ウィリアム・インジ「ピクニック ある夏のロマンス」

 ウィリアム・インジは、アメリカの劇作家で、「ピクニック」でピューリッツァー賞をとり、「バス停留所」「帰れいとしのシバ」「草原の輝き」など、映画化された作品も多いが、今では少なくとも日本では忘れられた作家であろうか。

 私は映画で観た、アルコール中毒を描いた「帰れいとしのシバ」が好きだが、「ピクニック」は、若い頃、ウィリアム・ホールデンキム・ノヴァクが主演した映画をテレビで観て、ホールデンのワイシャツを中年女性が意図せず破いてしまう場面しか記憶に残っておらず、さして名作だとは思わなかった。

 今回、原作の戯曲を読んだのだが、これは河出書房の1956年「世界文学全集」の「現代世界戯曲集」に田島博、山下修の翻訳があるが、杉並図書館になかったので目黒区図書館から取り寄せて読んだ。

 アメリカ中西部カンザス州の田舎町に、母と娘姉妹が住んでいて、姉マッジがすごい美人だが頭はからっぽ、妹ミリーは頭が良くて将来は作家かと言われているが見た目はいまいち、というところへ、ハルという顔のいい放浪する男が出現して、ドタバタしたあげく最後はハルがマッジと駆け落ちするというだけの話で、映画では、駆け落ちをためらうマッジをミリーが励ますところが、ううミリーけなげ、というので感動させるところらしいのだが、原作にはそういう場面はなかった。

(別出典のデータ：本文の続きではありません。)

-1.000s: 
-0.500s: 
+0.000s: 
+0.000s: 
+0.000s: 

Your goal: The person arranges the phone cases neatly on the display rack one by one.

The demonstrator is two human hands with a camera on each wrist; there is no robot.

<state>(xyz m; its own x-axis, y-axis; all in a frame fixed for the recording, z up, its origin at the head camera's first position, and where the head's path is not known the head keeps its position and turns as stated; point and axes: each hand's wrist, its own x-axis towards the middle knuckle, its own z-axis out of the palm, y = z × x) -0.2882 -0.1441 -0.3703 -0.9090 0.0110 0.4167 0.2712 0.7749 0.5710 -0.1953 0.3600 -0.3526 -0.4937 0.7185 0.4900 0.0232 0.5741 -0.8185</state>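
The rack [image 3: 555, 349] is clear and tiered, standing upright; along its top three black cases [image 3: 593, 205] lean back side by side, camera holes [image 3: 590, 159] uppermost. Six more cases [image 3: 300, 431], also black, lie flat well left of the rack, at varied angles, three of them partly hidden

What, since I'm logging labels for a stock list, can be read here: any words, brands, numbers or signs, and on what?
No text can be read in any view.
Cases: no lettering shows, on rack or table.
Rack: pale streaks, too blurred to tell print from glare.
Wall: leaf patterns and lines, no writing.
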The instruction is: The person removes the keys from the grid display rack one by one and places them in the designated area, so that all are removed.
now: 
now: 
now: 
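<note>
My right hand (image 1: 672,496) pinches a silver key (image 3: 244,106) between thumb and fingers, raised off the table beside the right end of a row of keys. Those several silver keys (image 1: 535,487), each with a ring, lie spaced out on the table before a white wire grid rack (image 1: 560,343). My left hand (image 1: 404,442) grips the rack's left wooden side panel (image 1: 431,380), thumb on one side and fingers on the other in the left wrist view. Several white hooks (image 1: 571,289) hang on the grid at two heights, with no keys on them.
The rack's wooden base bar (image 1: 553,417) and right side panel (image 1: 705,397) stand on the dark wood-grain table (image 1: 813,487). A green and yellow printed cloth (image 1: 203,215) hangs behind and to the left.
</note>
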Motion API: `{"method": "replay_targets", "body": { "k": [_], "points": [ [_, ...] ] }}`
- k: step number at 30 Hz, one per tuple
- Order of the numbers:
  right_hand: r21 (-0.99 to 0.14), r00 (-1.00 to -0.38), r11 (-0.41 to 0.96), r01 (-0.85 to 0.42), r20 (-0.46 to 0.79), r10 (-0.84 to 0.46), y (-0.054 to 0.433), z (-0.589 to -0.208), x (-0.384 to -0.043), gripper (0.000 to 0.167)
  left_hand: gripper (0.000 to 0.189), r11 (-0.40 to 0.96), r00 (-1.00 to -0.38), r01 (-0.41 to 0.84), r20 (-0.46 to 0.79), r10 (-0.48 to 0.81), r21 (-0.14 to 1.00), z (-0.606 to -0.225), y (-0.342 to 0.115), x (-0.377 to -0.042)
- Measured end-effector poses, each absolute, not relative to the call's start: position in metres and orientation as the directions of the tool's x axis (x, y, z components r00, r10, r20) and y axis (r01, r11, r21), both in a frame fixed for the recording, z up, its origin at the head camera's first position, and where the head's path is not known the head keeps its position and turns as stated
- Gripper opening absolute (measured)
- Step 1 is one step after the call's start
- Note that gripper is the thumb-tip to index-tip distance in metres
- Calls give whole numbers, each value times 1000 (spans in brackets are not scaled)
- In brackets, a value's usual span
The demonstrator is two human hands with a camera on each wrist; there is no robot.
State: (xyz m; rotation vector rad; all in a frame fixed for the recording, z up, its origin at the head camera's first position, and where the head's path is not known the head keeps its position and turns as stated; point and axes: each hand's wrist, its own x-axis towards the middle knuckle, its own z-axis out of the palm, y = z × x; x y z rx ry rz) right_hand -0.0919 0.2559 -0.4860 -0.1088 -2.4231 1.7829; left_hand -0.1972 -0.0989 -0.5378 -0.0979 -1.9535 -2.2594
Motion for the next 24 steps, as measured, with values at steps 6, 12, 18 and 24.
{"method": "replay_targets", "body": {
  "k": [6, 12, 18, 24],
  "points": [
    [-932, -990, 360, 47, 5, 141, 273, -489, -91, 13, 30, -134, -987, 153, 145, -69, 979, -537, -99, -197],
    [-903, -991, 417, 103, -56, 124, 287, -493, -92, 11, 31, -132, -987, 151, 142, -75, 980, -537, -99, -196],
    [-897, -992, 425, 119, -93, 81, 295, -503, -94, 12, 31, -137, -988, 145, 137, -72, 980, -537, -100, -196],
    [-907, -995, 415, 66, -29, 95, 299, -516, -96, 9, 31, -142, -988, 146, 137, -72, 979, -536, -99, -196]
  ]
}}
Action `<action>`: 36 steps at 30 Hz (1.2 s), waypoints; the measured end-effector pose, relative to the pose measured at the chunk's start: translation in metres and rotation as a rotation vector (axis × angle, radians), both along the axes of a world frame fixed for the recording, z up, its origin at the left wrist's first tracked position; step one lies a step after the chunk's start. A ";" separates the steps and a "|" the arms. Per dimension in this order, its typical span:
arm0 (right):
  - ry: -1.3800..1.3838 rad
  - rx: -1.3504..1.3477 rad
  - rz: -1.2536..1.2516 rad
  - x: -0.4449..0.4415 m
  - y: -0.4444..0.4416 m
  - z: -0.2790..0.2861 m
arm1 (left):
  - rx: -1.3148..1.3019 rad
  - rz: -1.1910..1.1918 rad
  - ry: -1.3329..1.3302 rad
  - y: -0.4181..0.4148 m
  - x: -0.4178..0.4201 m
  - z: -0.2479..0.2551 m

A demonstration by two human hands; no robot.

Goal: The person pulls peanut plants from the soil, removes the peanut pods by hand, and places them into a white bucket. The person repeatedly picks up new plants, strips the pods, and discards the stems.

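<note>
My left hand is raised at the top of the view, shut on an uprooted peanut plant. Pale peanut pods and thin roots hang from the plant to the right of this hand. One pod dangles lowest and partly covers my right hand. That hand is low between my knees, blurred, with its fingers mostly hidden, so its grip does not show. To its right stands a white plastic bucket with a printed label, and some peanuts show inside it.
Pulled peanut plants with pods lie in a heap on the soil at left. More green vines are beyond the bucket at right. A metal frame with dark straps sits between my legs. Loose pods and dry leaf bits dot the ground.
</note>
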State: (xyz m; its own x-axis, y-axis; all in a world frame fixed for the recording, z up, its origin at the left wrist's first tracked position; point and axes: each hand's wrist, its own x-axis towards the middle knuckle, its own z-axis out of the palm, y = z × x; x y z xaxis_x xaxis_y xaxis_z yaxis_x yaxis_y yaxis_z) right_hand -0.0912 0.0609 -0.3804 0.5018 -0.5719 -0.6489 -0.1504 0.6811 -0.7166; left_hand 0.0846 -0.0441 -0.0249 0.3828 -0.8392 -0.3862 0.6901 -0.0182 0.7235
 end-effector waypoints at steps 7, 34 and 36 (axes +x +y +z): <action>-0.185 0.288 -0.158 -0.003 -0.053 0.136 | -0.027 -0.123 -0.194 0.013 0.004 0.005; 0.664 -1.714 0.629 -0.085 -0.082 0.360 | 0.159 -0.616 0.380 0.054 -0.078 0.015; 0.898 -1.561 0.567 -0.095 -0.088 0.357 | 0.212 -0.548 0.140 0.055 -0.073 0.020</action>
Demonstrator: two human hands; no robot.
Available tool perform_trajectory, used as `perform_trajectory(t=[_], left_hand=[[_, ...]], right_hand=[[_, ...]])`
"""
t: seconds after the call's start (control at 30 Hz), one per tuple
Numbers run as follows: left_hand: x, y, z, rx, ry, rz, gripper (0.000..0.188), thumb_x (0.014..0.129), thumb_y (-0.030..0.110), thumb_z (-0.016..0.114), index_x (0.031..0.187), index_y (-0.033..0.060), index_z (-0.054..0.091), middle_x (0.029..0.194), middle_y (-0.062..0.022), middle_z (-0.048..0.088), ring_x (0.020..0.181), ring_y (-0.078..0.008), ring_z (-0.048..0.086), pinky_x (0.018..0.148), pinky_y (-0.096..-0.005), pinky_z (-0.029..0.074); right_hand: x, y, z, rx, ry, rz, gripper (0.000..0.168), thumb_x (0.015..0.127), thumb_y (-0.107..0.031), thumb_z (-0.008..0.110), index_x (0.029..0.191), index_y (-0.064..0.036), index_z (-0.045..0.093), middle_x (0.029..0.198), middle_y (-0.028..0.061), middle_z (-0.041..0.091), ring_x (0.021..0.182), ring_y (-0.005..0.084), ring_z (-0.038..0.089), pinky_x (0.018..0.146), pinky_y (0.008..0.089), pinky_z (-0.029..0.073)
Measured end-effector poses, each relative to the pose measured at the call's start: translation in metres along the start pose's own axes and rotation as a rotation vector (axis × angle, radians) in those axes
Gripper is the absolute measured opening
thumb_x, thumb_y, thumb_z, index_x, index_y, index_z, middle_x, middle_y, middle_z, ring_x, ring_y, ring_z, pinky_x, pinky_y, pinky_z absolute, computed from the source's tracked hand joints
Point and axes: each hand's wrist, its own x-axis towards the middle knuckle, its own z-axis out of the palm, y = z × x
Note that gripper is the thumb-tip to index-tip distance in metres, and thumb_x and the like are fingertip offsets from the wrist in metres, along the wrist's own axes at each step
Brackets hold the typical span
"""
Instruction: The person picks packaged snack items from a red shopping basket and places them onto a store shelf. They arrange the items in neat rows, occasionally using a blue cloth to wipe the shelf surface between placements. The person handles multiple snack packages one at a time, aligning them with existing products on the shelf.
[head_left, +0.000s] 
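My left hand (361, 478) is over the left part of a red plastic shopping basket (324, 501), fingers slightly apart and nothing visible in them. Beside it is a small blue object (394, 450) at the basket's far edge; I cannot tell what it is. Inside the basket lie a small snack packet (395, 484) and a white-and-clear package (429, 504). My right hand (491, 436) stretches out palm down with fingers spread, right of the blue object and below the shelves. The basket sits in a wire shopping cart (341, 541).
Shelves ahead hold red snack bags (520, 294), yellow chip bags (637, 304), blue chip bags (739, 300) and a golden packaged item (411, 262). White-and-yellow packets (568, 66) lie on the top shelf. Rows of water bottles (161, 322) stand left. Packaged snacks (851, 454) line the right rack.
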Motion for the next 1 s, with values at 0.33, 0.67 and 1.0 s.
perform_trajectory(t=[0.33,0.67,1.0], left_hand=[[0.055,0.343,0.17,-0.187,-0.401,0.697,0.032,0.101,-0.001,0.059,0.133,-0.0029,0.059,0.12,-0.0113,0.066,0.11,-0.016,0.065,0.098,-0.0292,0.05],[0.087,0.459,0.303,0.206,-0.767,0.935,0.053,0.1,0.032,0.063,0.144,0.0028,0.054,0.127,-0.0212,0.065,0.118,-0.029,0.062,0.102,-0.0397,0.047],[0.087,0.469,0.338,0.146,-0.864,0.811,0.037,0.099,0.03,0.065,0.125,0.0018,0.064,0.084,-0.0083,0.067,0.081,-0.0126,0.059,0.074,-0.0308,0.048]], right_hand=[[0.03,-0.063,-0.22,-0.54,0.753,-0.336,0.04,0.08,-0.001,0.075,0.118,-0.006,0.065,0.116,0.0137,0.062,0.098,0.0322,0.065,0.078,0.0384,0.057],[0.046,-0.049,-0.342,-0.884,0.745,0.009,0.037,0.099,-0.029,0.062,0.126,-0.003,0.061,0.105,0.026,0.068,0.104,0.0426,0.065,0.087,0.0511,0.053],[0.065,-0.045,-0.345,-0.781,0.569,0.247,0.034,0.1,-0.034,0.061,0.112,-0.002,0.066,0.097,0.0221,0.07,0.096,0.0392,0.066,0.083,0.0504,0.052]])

 原作の解説を見ると、それほど劇的なことの起こる戯曲ではなく、ワイルダーの「わが町」みたいなアメリカ中西部の無名の人々をリアルに描いたというところが評価されたらしいが、今でもアメリカでは評価されているのだろうか。

 インジは同性愛者で、そのことの苦しみから60歳で自殺したという。